Job Interview Q&A: Real Answers to the Questions Everyone’s Too Afraid to Ask

The internet is full of recycled interview advice. This is what actually matters.

By
Josh Felgoise, Host of Guyset Podcast

Oct 27, 2025

I answer real job interview questions about confidence, posture, follow-ups, and how to sound like yourself without overthinking it.

Let’s be honest, job interviews are weird.
You’re trying to sell yourself without sounding desperate. Be confident without being cocky. Prepare answers without sounding robotic.

I’ve been on both sides of the table, and I’ve seen every version of it. The people who crush it, the people who spiral, and the people who were seconds away from nailing it but overthought everything.

These are the real questions people ask me most often, and my honest answers.

Q: What should I wear for a Zoom interview?

You don’t need to overdo it. Dress like you care, but not like you’re auditioning for Corporate Ken.

If you’re interviewing remotely, wear something that makes you feel confident, comfortable, and composed. The trick isn’t the shirt, it’s your posture.

Sit up straight, keep your shoulders relaxed, and smile.
If you need help projecting that presence, this post on building confidence from scratch is a solid place to start.

And please, check what’s behind you. If your background looks chaotic, they’ll notice that before they hear you.

Q: How do I stop sounding rehearsed?

“He had everything so rigid and so prepared and so robotic that it felt like there was no human element to it.”

That line from the episode says it all.
If your answers sound perfect, you’ve gone too far.

Preparation should make you feel comfortable, not scripted.
Write down your key points, not your full answers. Practice speaking them out loud in different ways. The goal is to sound natural, not memorized.

And if you tend to overthink before big moments, this post on how to stop overthinking everything breaks down how to quiet that noise in your head.

Q: What if I talk too fast when I get nervous?

You’re not alone. Most people do.
But rushing your words makes you sound unsure, even when you know exactly what you’re saying.

“Speaking slowly with confidence behind what you’re saying is such a turn-on in an interview.”
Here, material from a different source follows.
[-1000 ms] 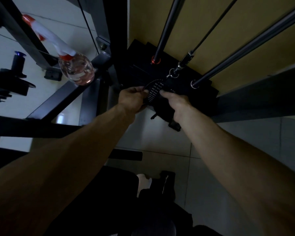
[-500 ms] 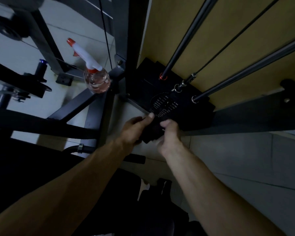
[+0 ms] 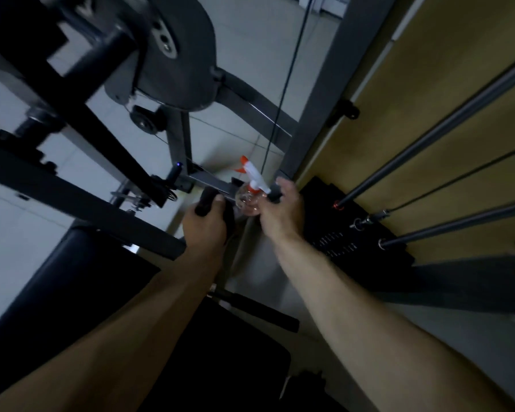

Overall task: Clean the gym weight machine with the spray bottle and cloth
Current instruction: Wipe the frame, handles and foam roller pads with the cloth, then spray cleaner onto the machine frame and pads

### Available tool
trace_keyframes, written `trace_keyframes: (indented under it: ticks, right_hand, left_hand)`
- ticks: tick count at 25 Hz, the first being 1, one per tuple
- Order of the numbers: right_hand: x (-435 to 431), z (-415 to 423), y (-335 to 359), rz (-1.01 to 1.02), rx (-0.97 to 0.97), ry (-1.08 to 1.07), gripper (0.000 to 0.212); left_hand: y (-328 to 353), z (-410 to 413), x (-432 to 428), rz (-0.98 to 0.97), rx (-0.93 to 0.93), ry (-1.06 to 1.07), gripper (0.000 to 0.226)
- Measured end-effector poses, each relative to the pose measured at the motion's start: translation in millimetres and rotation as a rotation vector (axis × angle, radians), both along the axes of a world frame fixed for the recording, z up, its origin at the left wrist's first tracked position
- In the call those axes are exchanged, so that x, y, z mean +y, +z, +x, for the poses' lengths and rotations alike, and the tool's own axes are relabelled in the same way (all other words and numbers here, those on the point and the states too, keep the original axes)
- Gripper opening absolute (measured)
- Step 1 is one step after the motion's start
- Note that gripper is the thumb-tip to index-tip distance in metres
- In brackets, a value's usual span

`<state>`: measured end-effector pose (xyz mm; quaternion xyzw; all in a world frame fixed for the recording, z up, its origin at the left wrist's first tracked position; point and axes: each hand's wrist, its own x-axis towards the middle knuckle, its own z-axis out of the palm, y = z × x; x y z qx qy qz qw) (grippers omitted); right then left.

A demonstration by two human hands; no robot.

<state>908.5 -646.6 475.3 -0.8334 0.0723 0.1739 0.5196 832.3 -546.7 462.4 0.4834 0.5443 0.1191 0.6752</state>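
Both hands have left the weight stack [image 3: 354, 233]. The left hand [image 3: 204, 230] alone now holds the dark cloth [image 3: 205, 200] in its grip. The right hand [image 3: 283, 214] closes its grip round the spray bottle [image 3: 249, 194], which has a clear body and a white head with an orange nozzle and stands on the frame bar [image 3: 208, 183] beside the upright post [image 3: 315, 114].

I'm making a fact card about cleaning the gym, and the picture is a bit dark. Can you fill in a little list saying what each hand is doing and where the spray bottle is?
left hand: grips a dark cloth, thumb on top
right hand: at the spray bottle, fingers by its neck; a firm grip cannot be told
spray bottle: clear body, white trigger, orange nozzle, between the two hands
weight stack: black, just right of the right hand
guide rods: rise from the stack
light: dim
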Motion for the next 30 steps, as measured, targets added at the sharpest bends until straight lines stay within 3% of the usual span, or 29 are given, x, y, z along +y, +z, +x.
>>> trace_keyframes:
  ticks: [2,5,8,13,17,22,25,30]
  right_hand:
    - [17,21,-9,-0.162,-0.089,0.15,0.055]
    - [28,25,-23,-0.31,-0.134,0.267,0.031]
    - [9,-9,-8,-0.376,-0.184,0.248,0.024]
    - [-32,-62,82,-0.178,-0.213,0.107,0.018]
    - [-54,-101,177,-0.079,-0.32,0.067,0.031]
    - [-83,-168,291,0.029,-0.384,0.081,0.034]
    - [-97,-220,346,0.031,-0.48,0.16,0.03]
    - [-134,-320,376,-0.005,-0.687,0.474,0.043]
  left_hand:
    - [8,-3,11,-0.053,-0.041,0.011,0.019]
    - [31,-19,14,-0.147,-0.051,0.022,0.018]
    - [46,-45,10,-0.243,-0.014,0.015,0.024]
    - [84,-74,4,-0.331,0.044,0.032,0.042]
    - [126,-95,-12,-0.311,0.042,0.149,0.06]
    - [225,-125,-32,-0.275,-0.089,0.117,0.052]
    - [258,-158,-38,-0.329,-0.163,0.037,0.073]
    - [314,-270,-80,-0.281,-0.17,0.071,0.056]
That quote isn’t about flirting, it’s about presence.
When you slow down, you project calm and control.

Try this: take one full breath before you answer any question.
If it feels awkward, good. That pause is what confidence sounds like.

For more on this, this guide on how to sound confident when you speak helps reframe nervous energy into authority.

Q: How long should my answers be?

Think clear, not long.
If you start monologuing, you lose their attention, but if you cut yourself off too early, you look unsure.

The sweet spot is 30 to 60 seconds.
Answer the question, give a quick example, and stop talking.

If they want more, they’ll ask.
That silence afterward isn’t awkward. It’s your chance to look composed.

Q: What’s one thing most people forget to do after an interview?

Send the follow-up email.
I don’t care if it’s a five-minute chat or a second-round interview, send it.

“If you leave hearing nothing else I said today, have it be that. Send a follow-up email.”

It doesn’t need to be long.

“Hi Ben, thanks so much for the time today. I really appreciated hearing about the way your team works on this project, and I’m excited to hear next steps.”

That’s it.
No pitch, no fluff. Just gratitude and presence.

If you’re unsure what to say, this post on professional follow-ups that actually get noticed walks through how to write one that feels authentic.

Q: How do I handle rejection or ghosting?

Rejection sucks. There’s no way around it.
But getting ghosted after an interview doesn’t mean you weren’t good. It usually means they were busy, disorganized, or already had someone else in mind.

Don’t make it personal.
Follow up once, then move on. You’re still building momentum, even if it doesn’t feel like it.

If it really knocks your confidence, read this post on what to do when you feel lost in your career. It’ll remind you how to reset without spiraling.

Q: What’s the biggest turn-on in an interview?

Presence.
It’s not about what you say, it’s about how you make people feel while you’re saying it.

“The best interviews are the ones that feel like conversations. Not tests, not interrogations. Just two people talking about something they both care about.”

That’s what stands out.
You’re not trying to win a quiz. You’re showing that you’d be a great person to work with.

If you can get them to smile, laugh, or relax, even once, you’ve already separated yourself from everyone else.

And if you’re struggling to believe you belong in that room, this story on how to stop comparing yourself to everyone else is worth a read.

Final Thought

You already got the interview. That means they saw something in you.
Don’t spend the whole conversation trying to prove it, spend it showing who you are.

Be prepared but human. Confident but curious.
Professional but real.

That’s the version of you they’ll remember.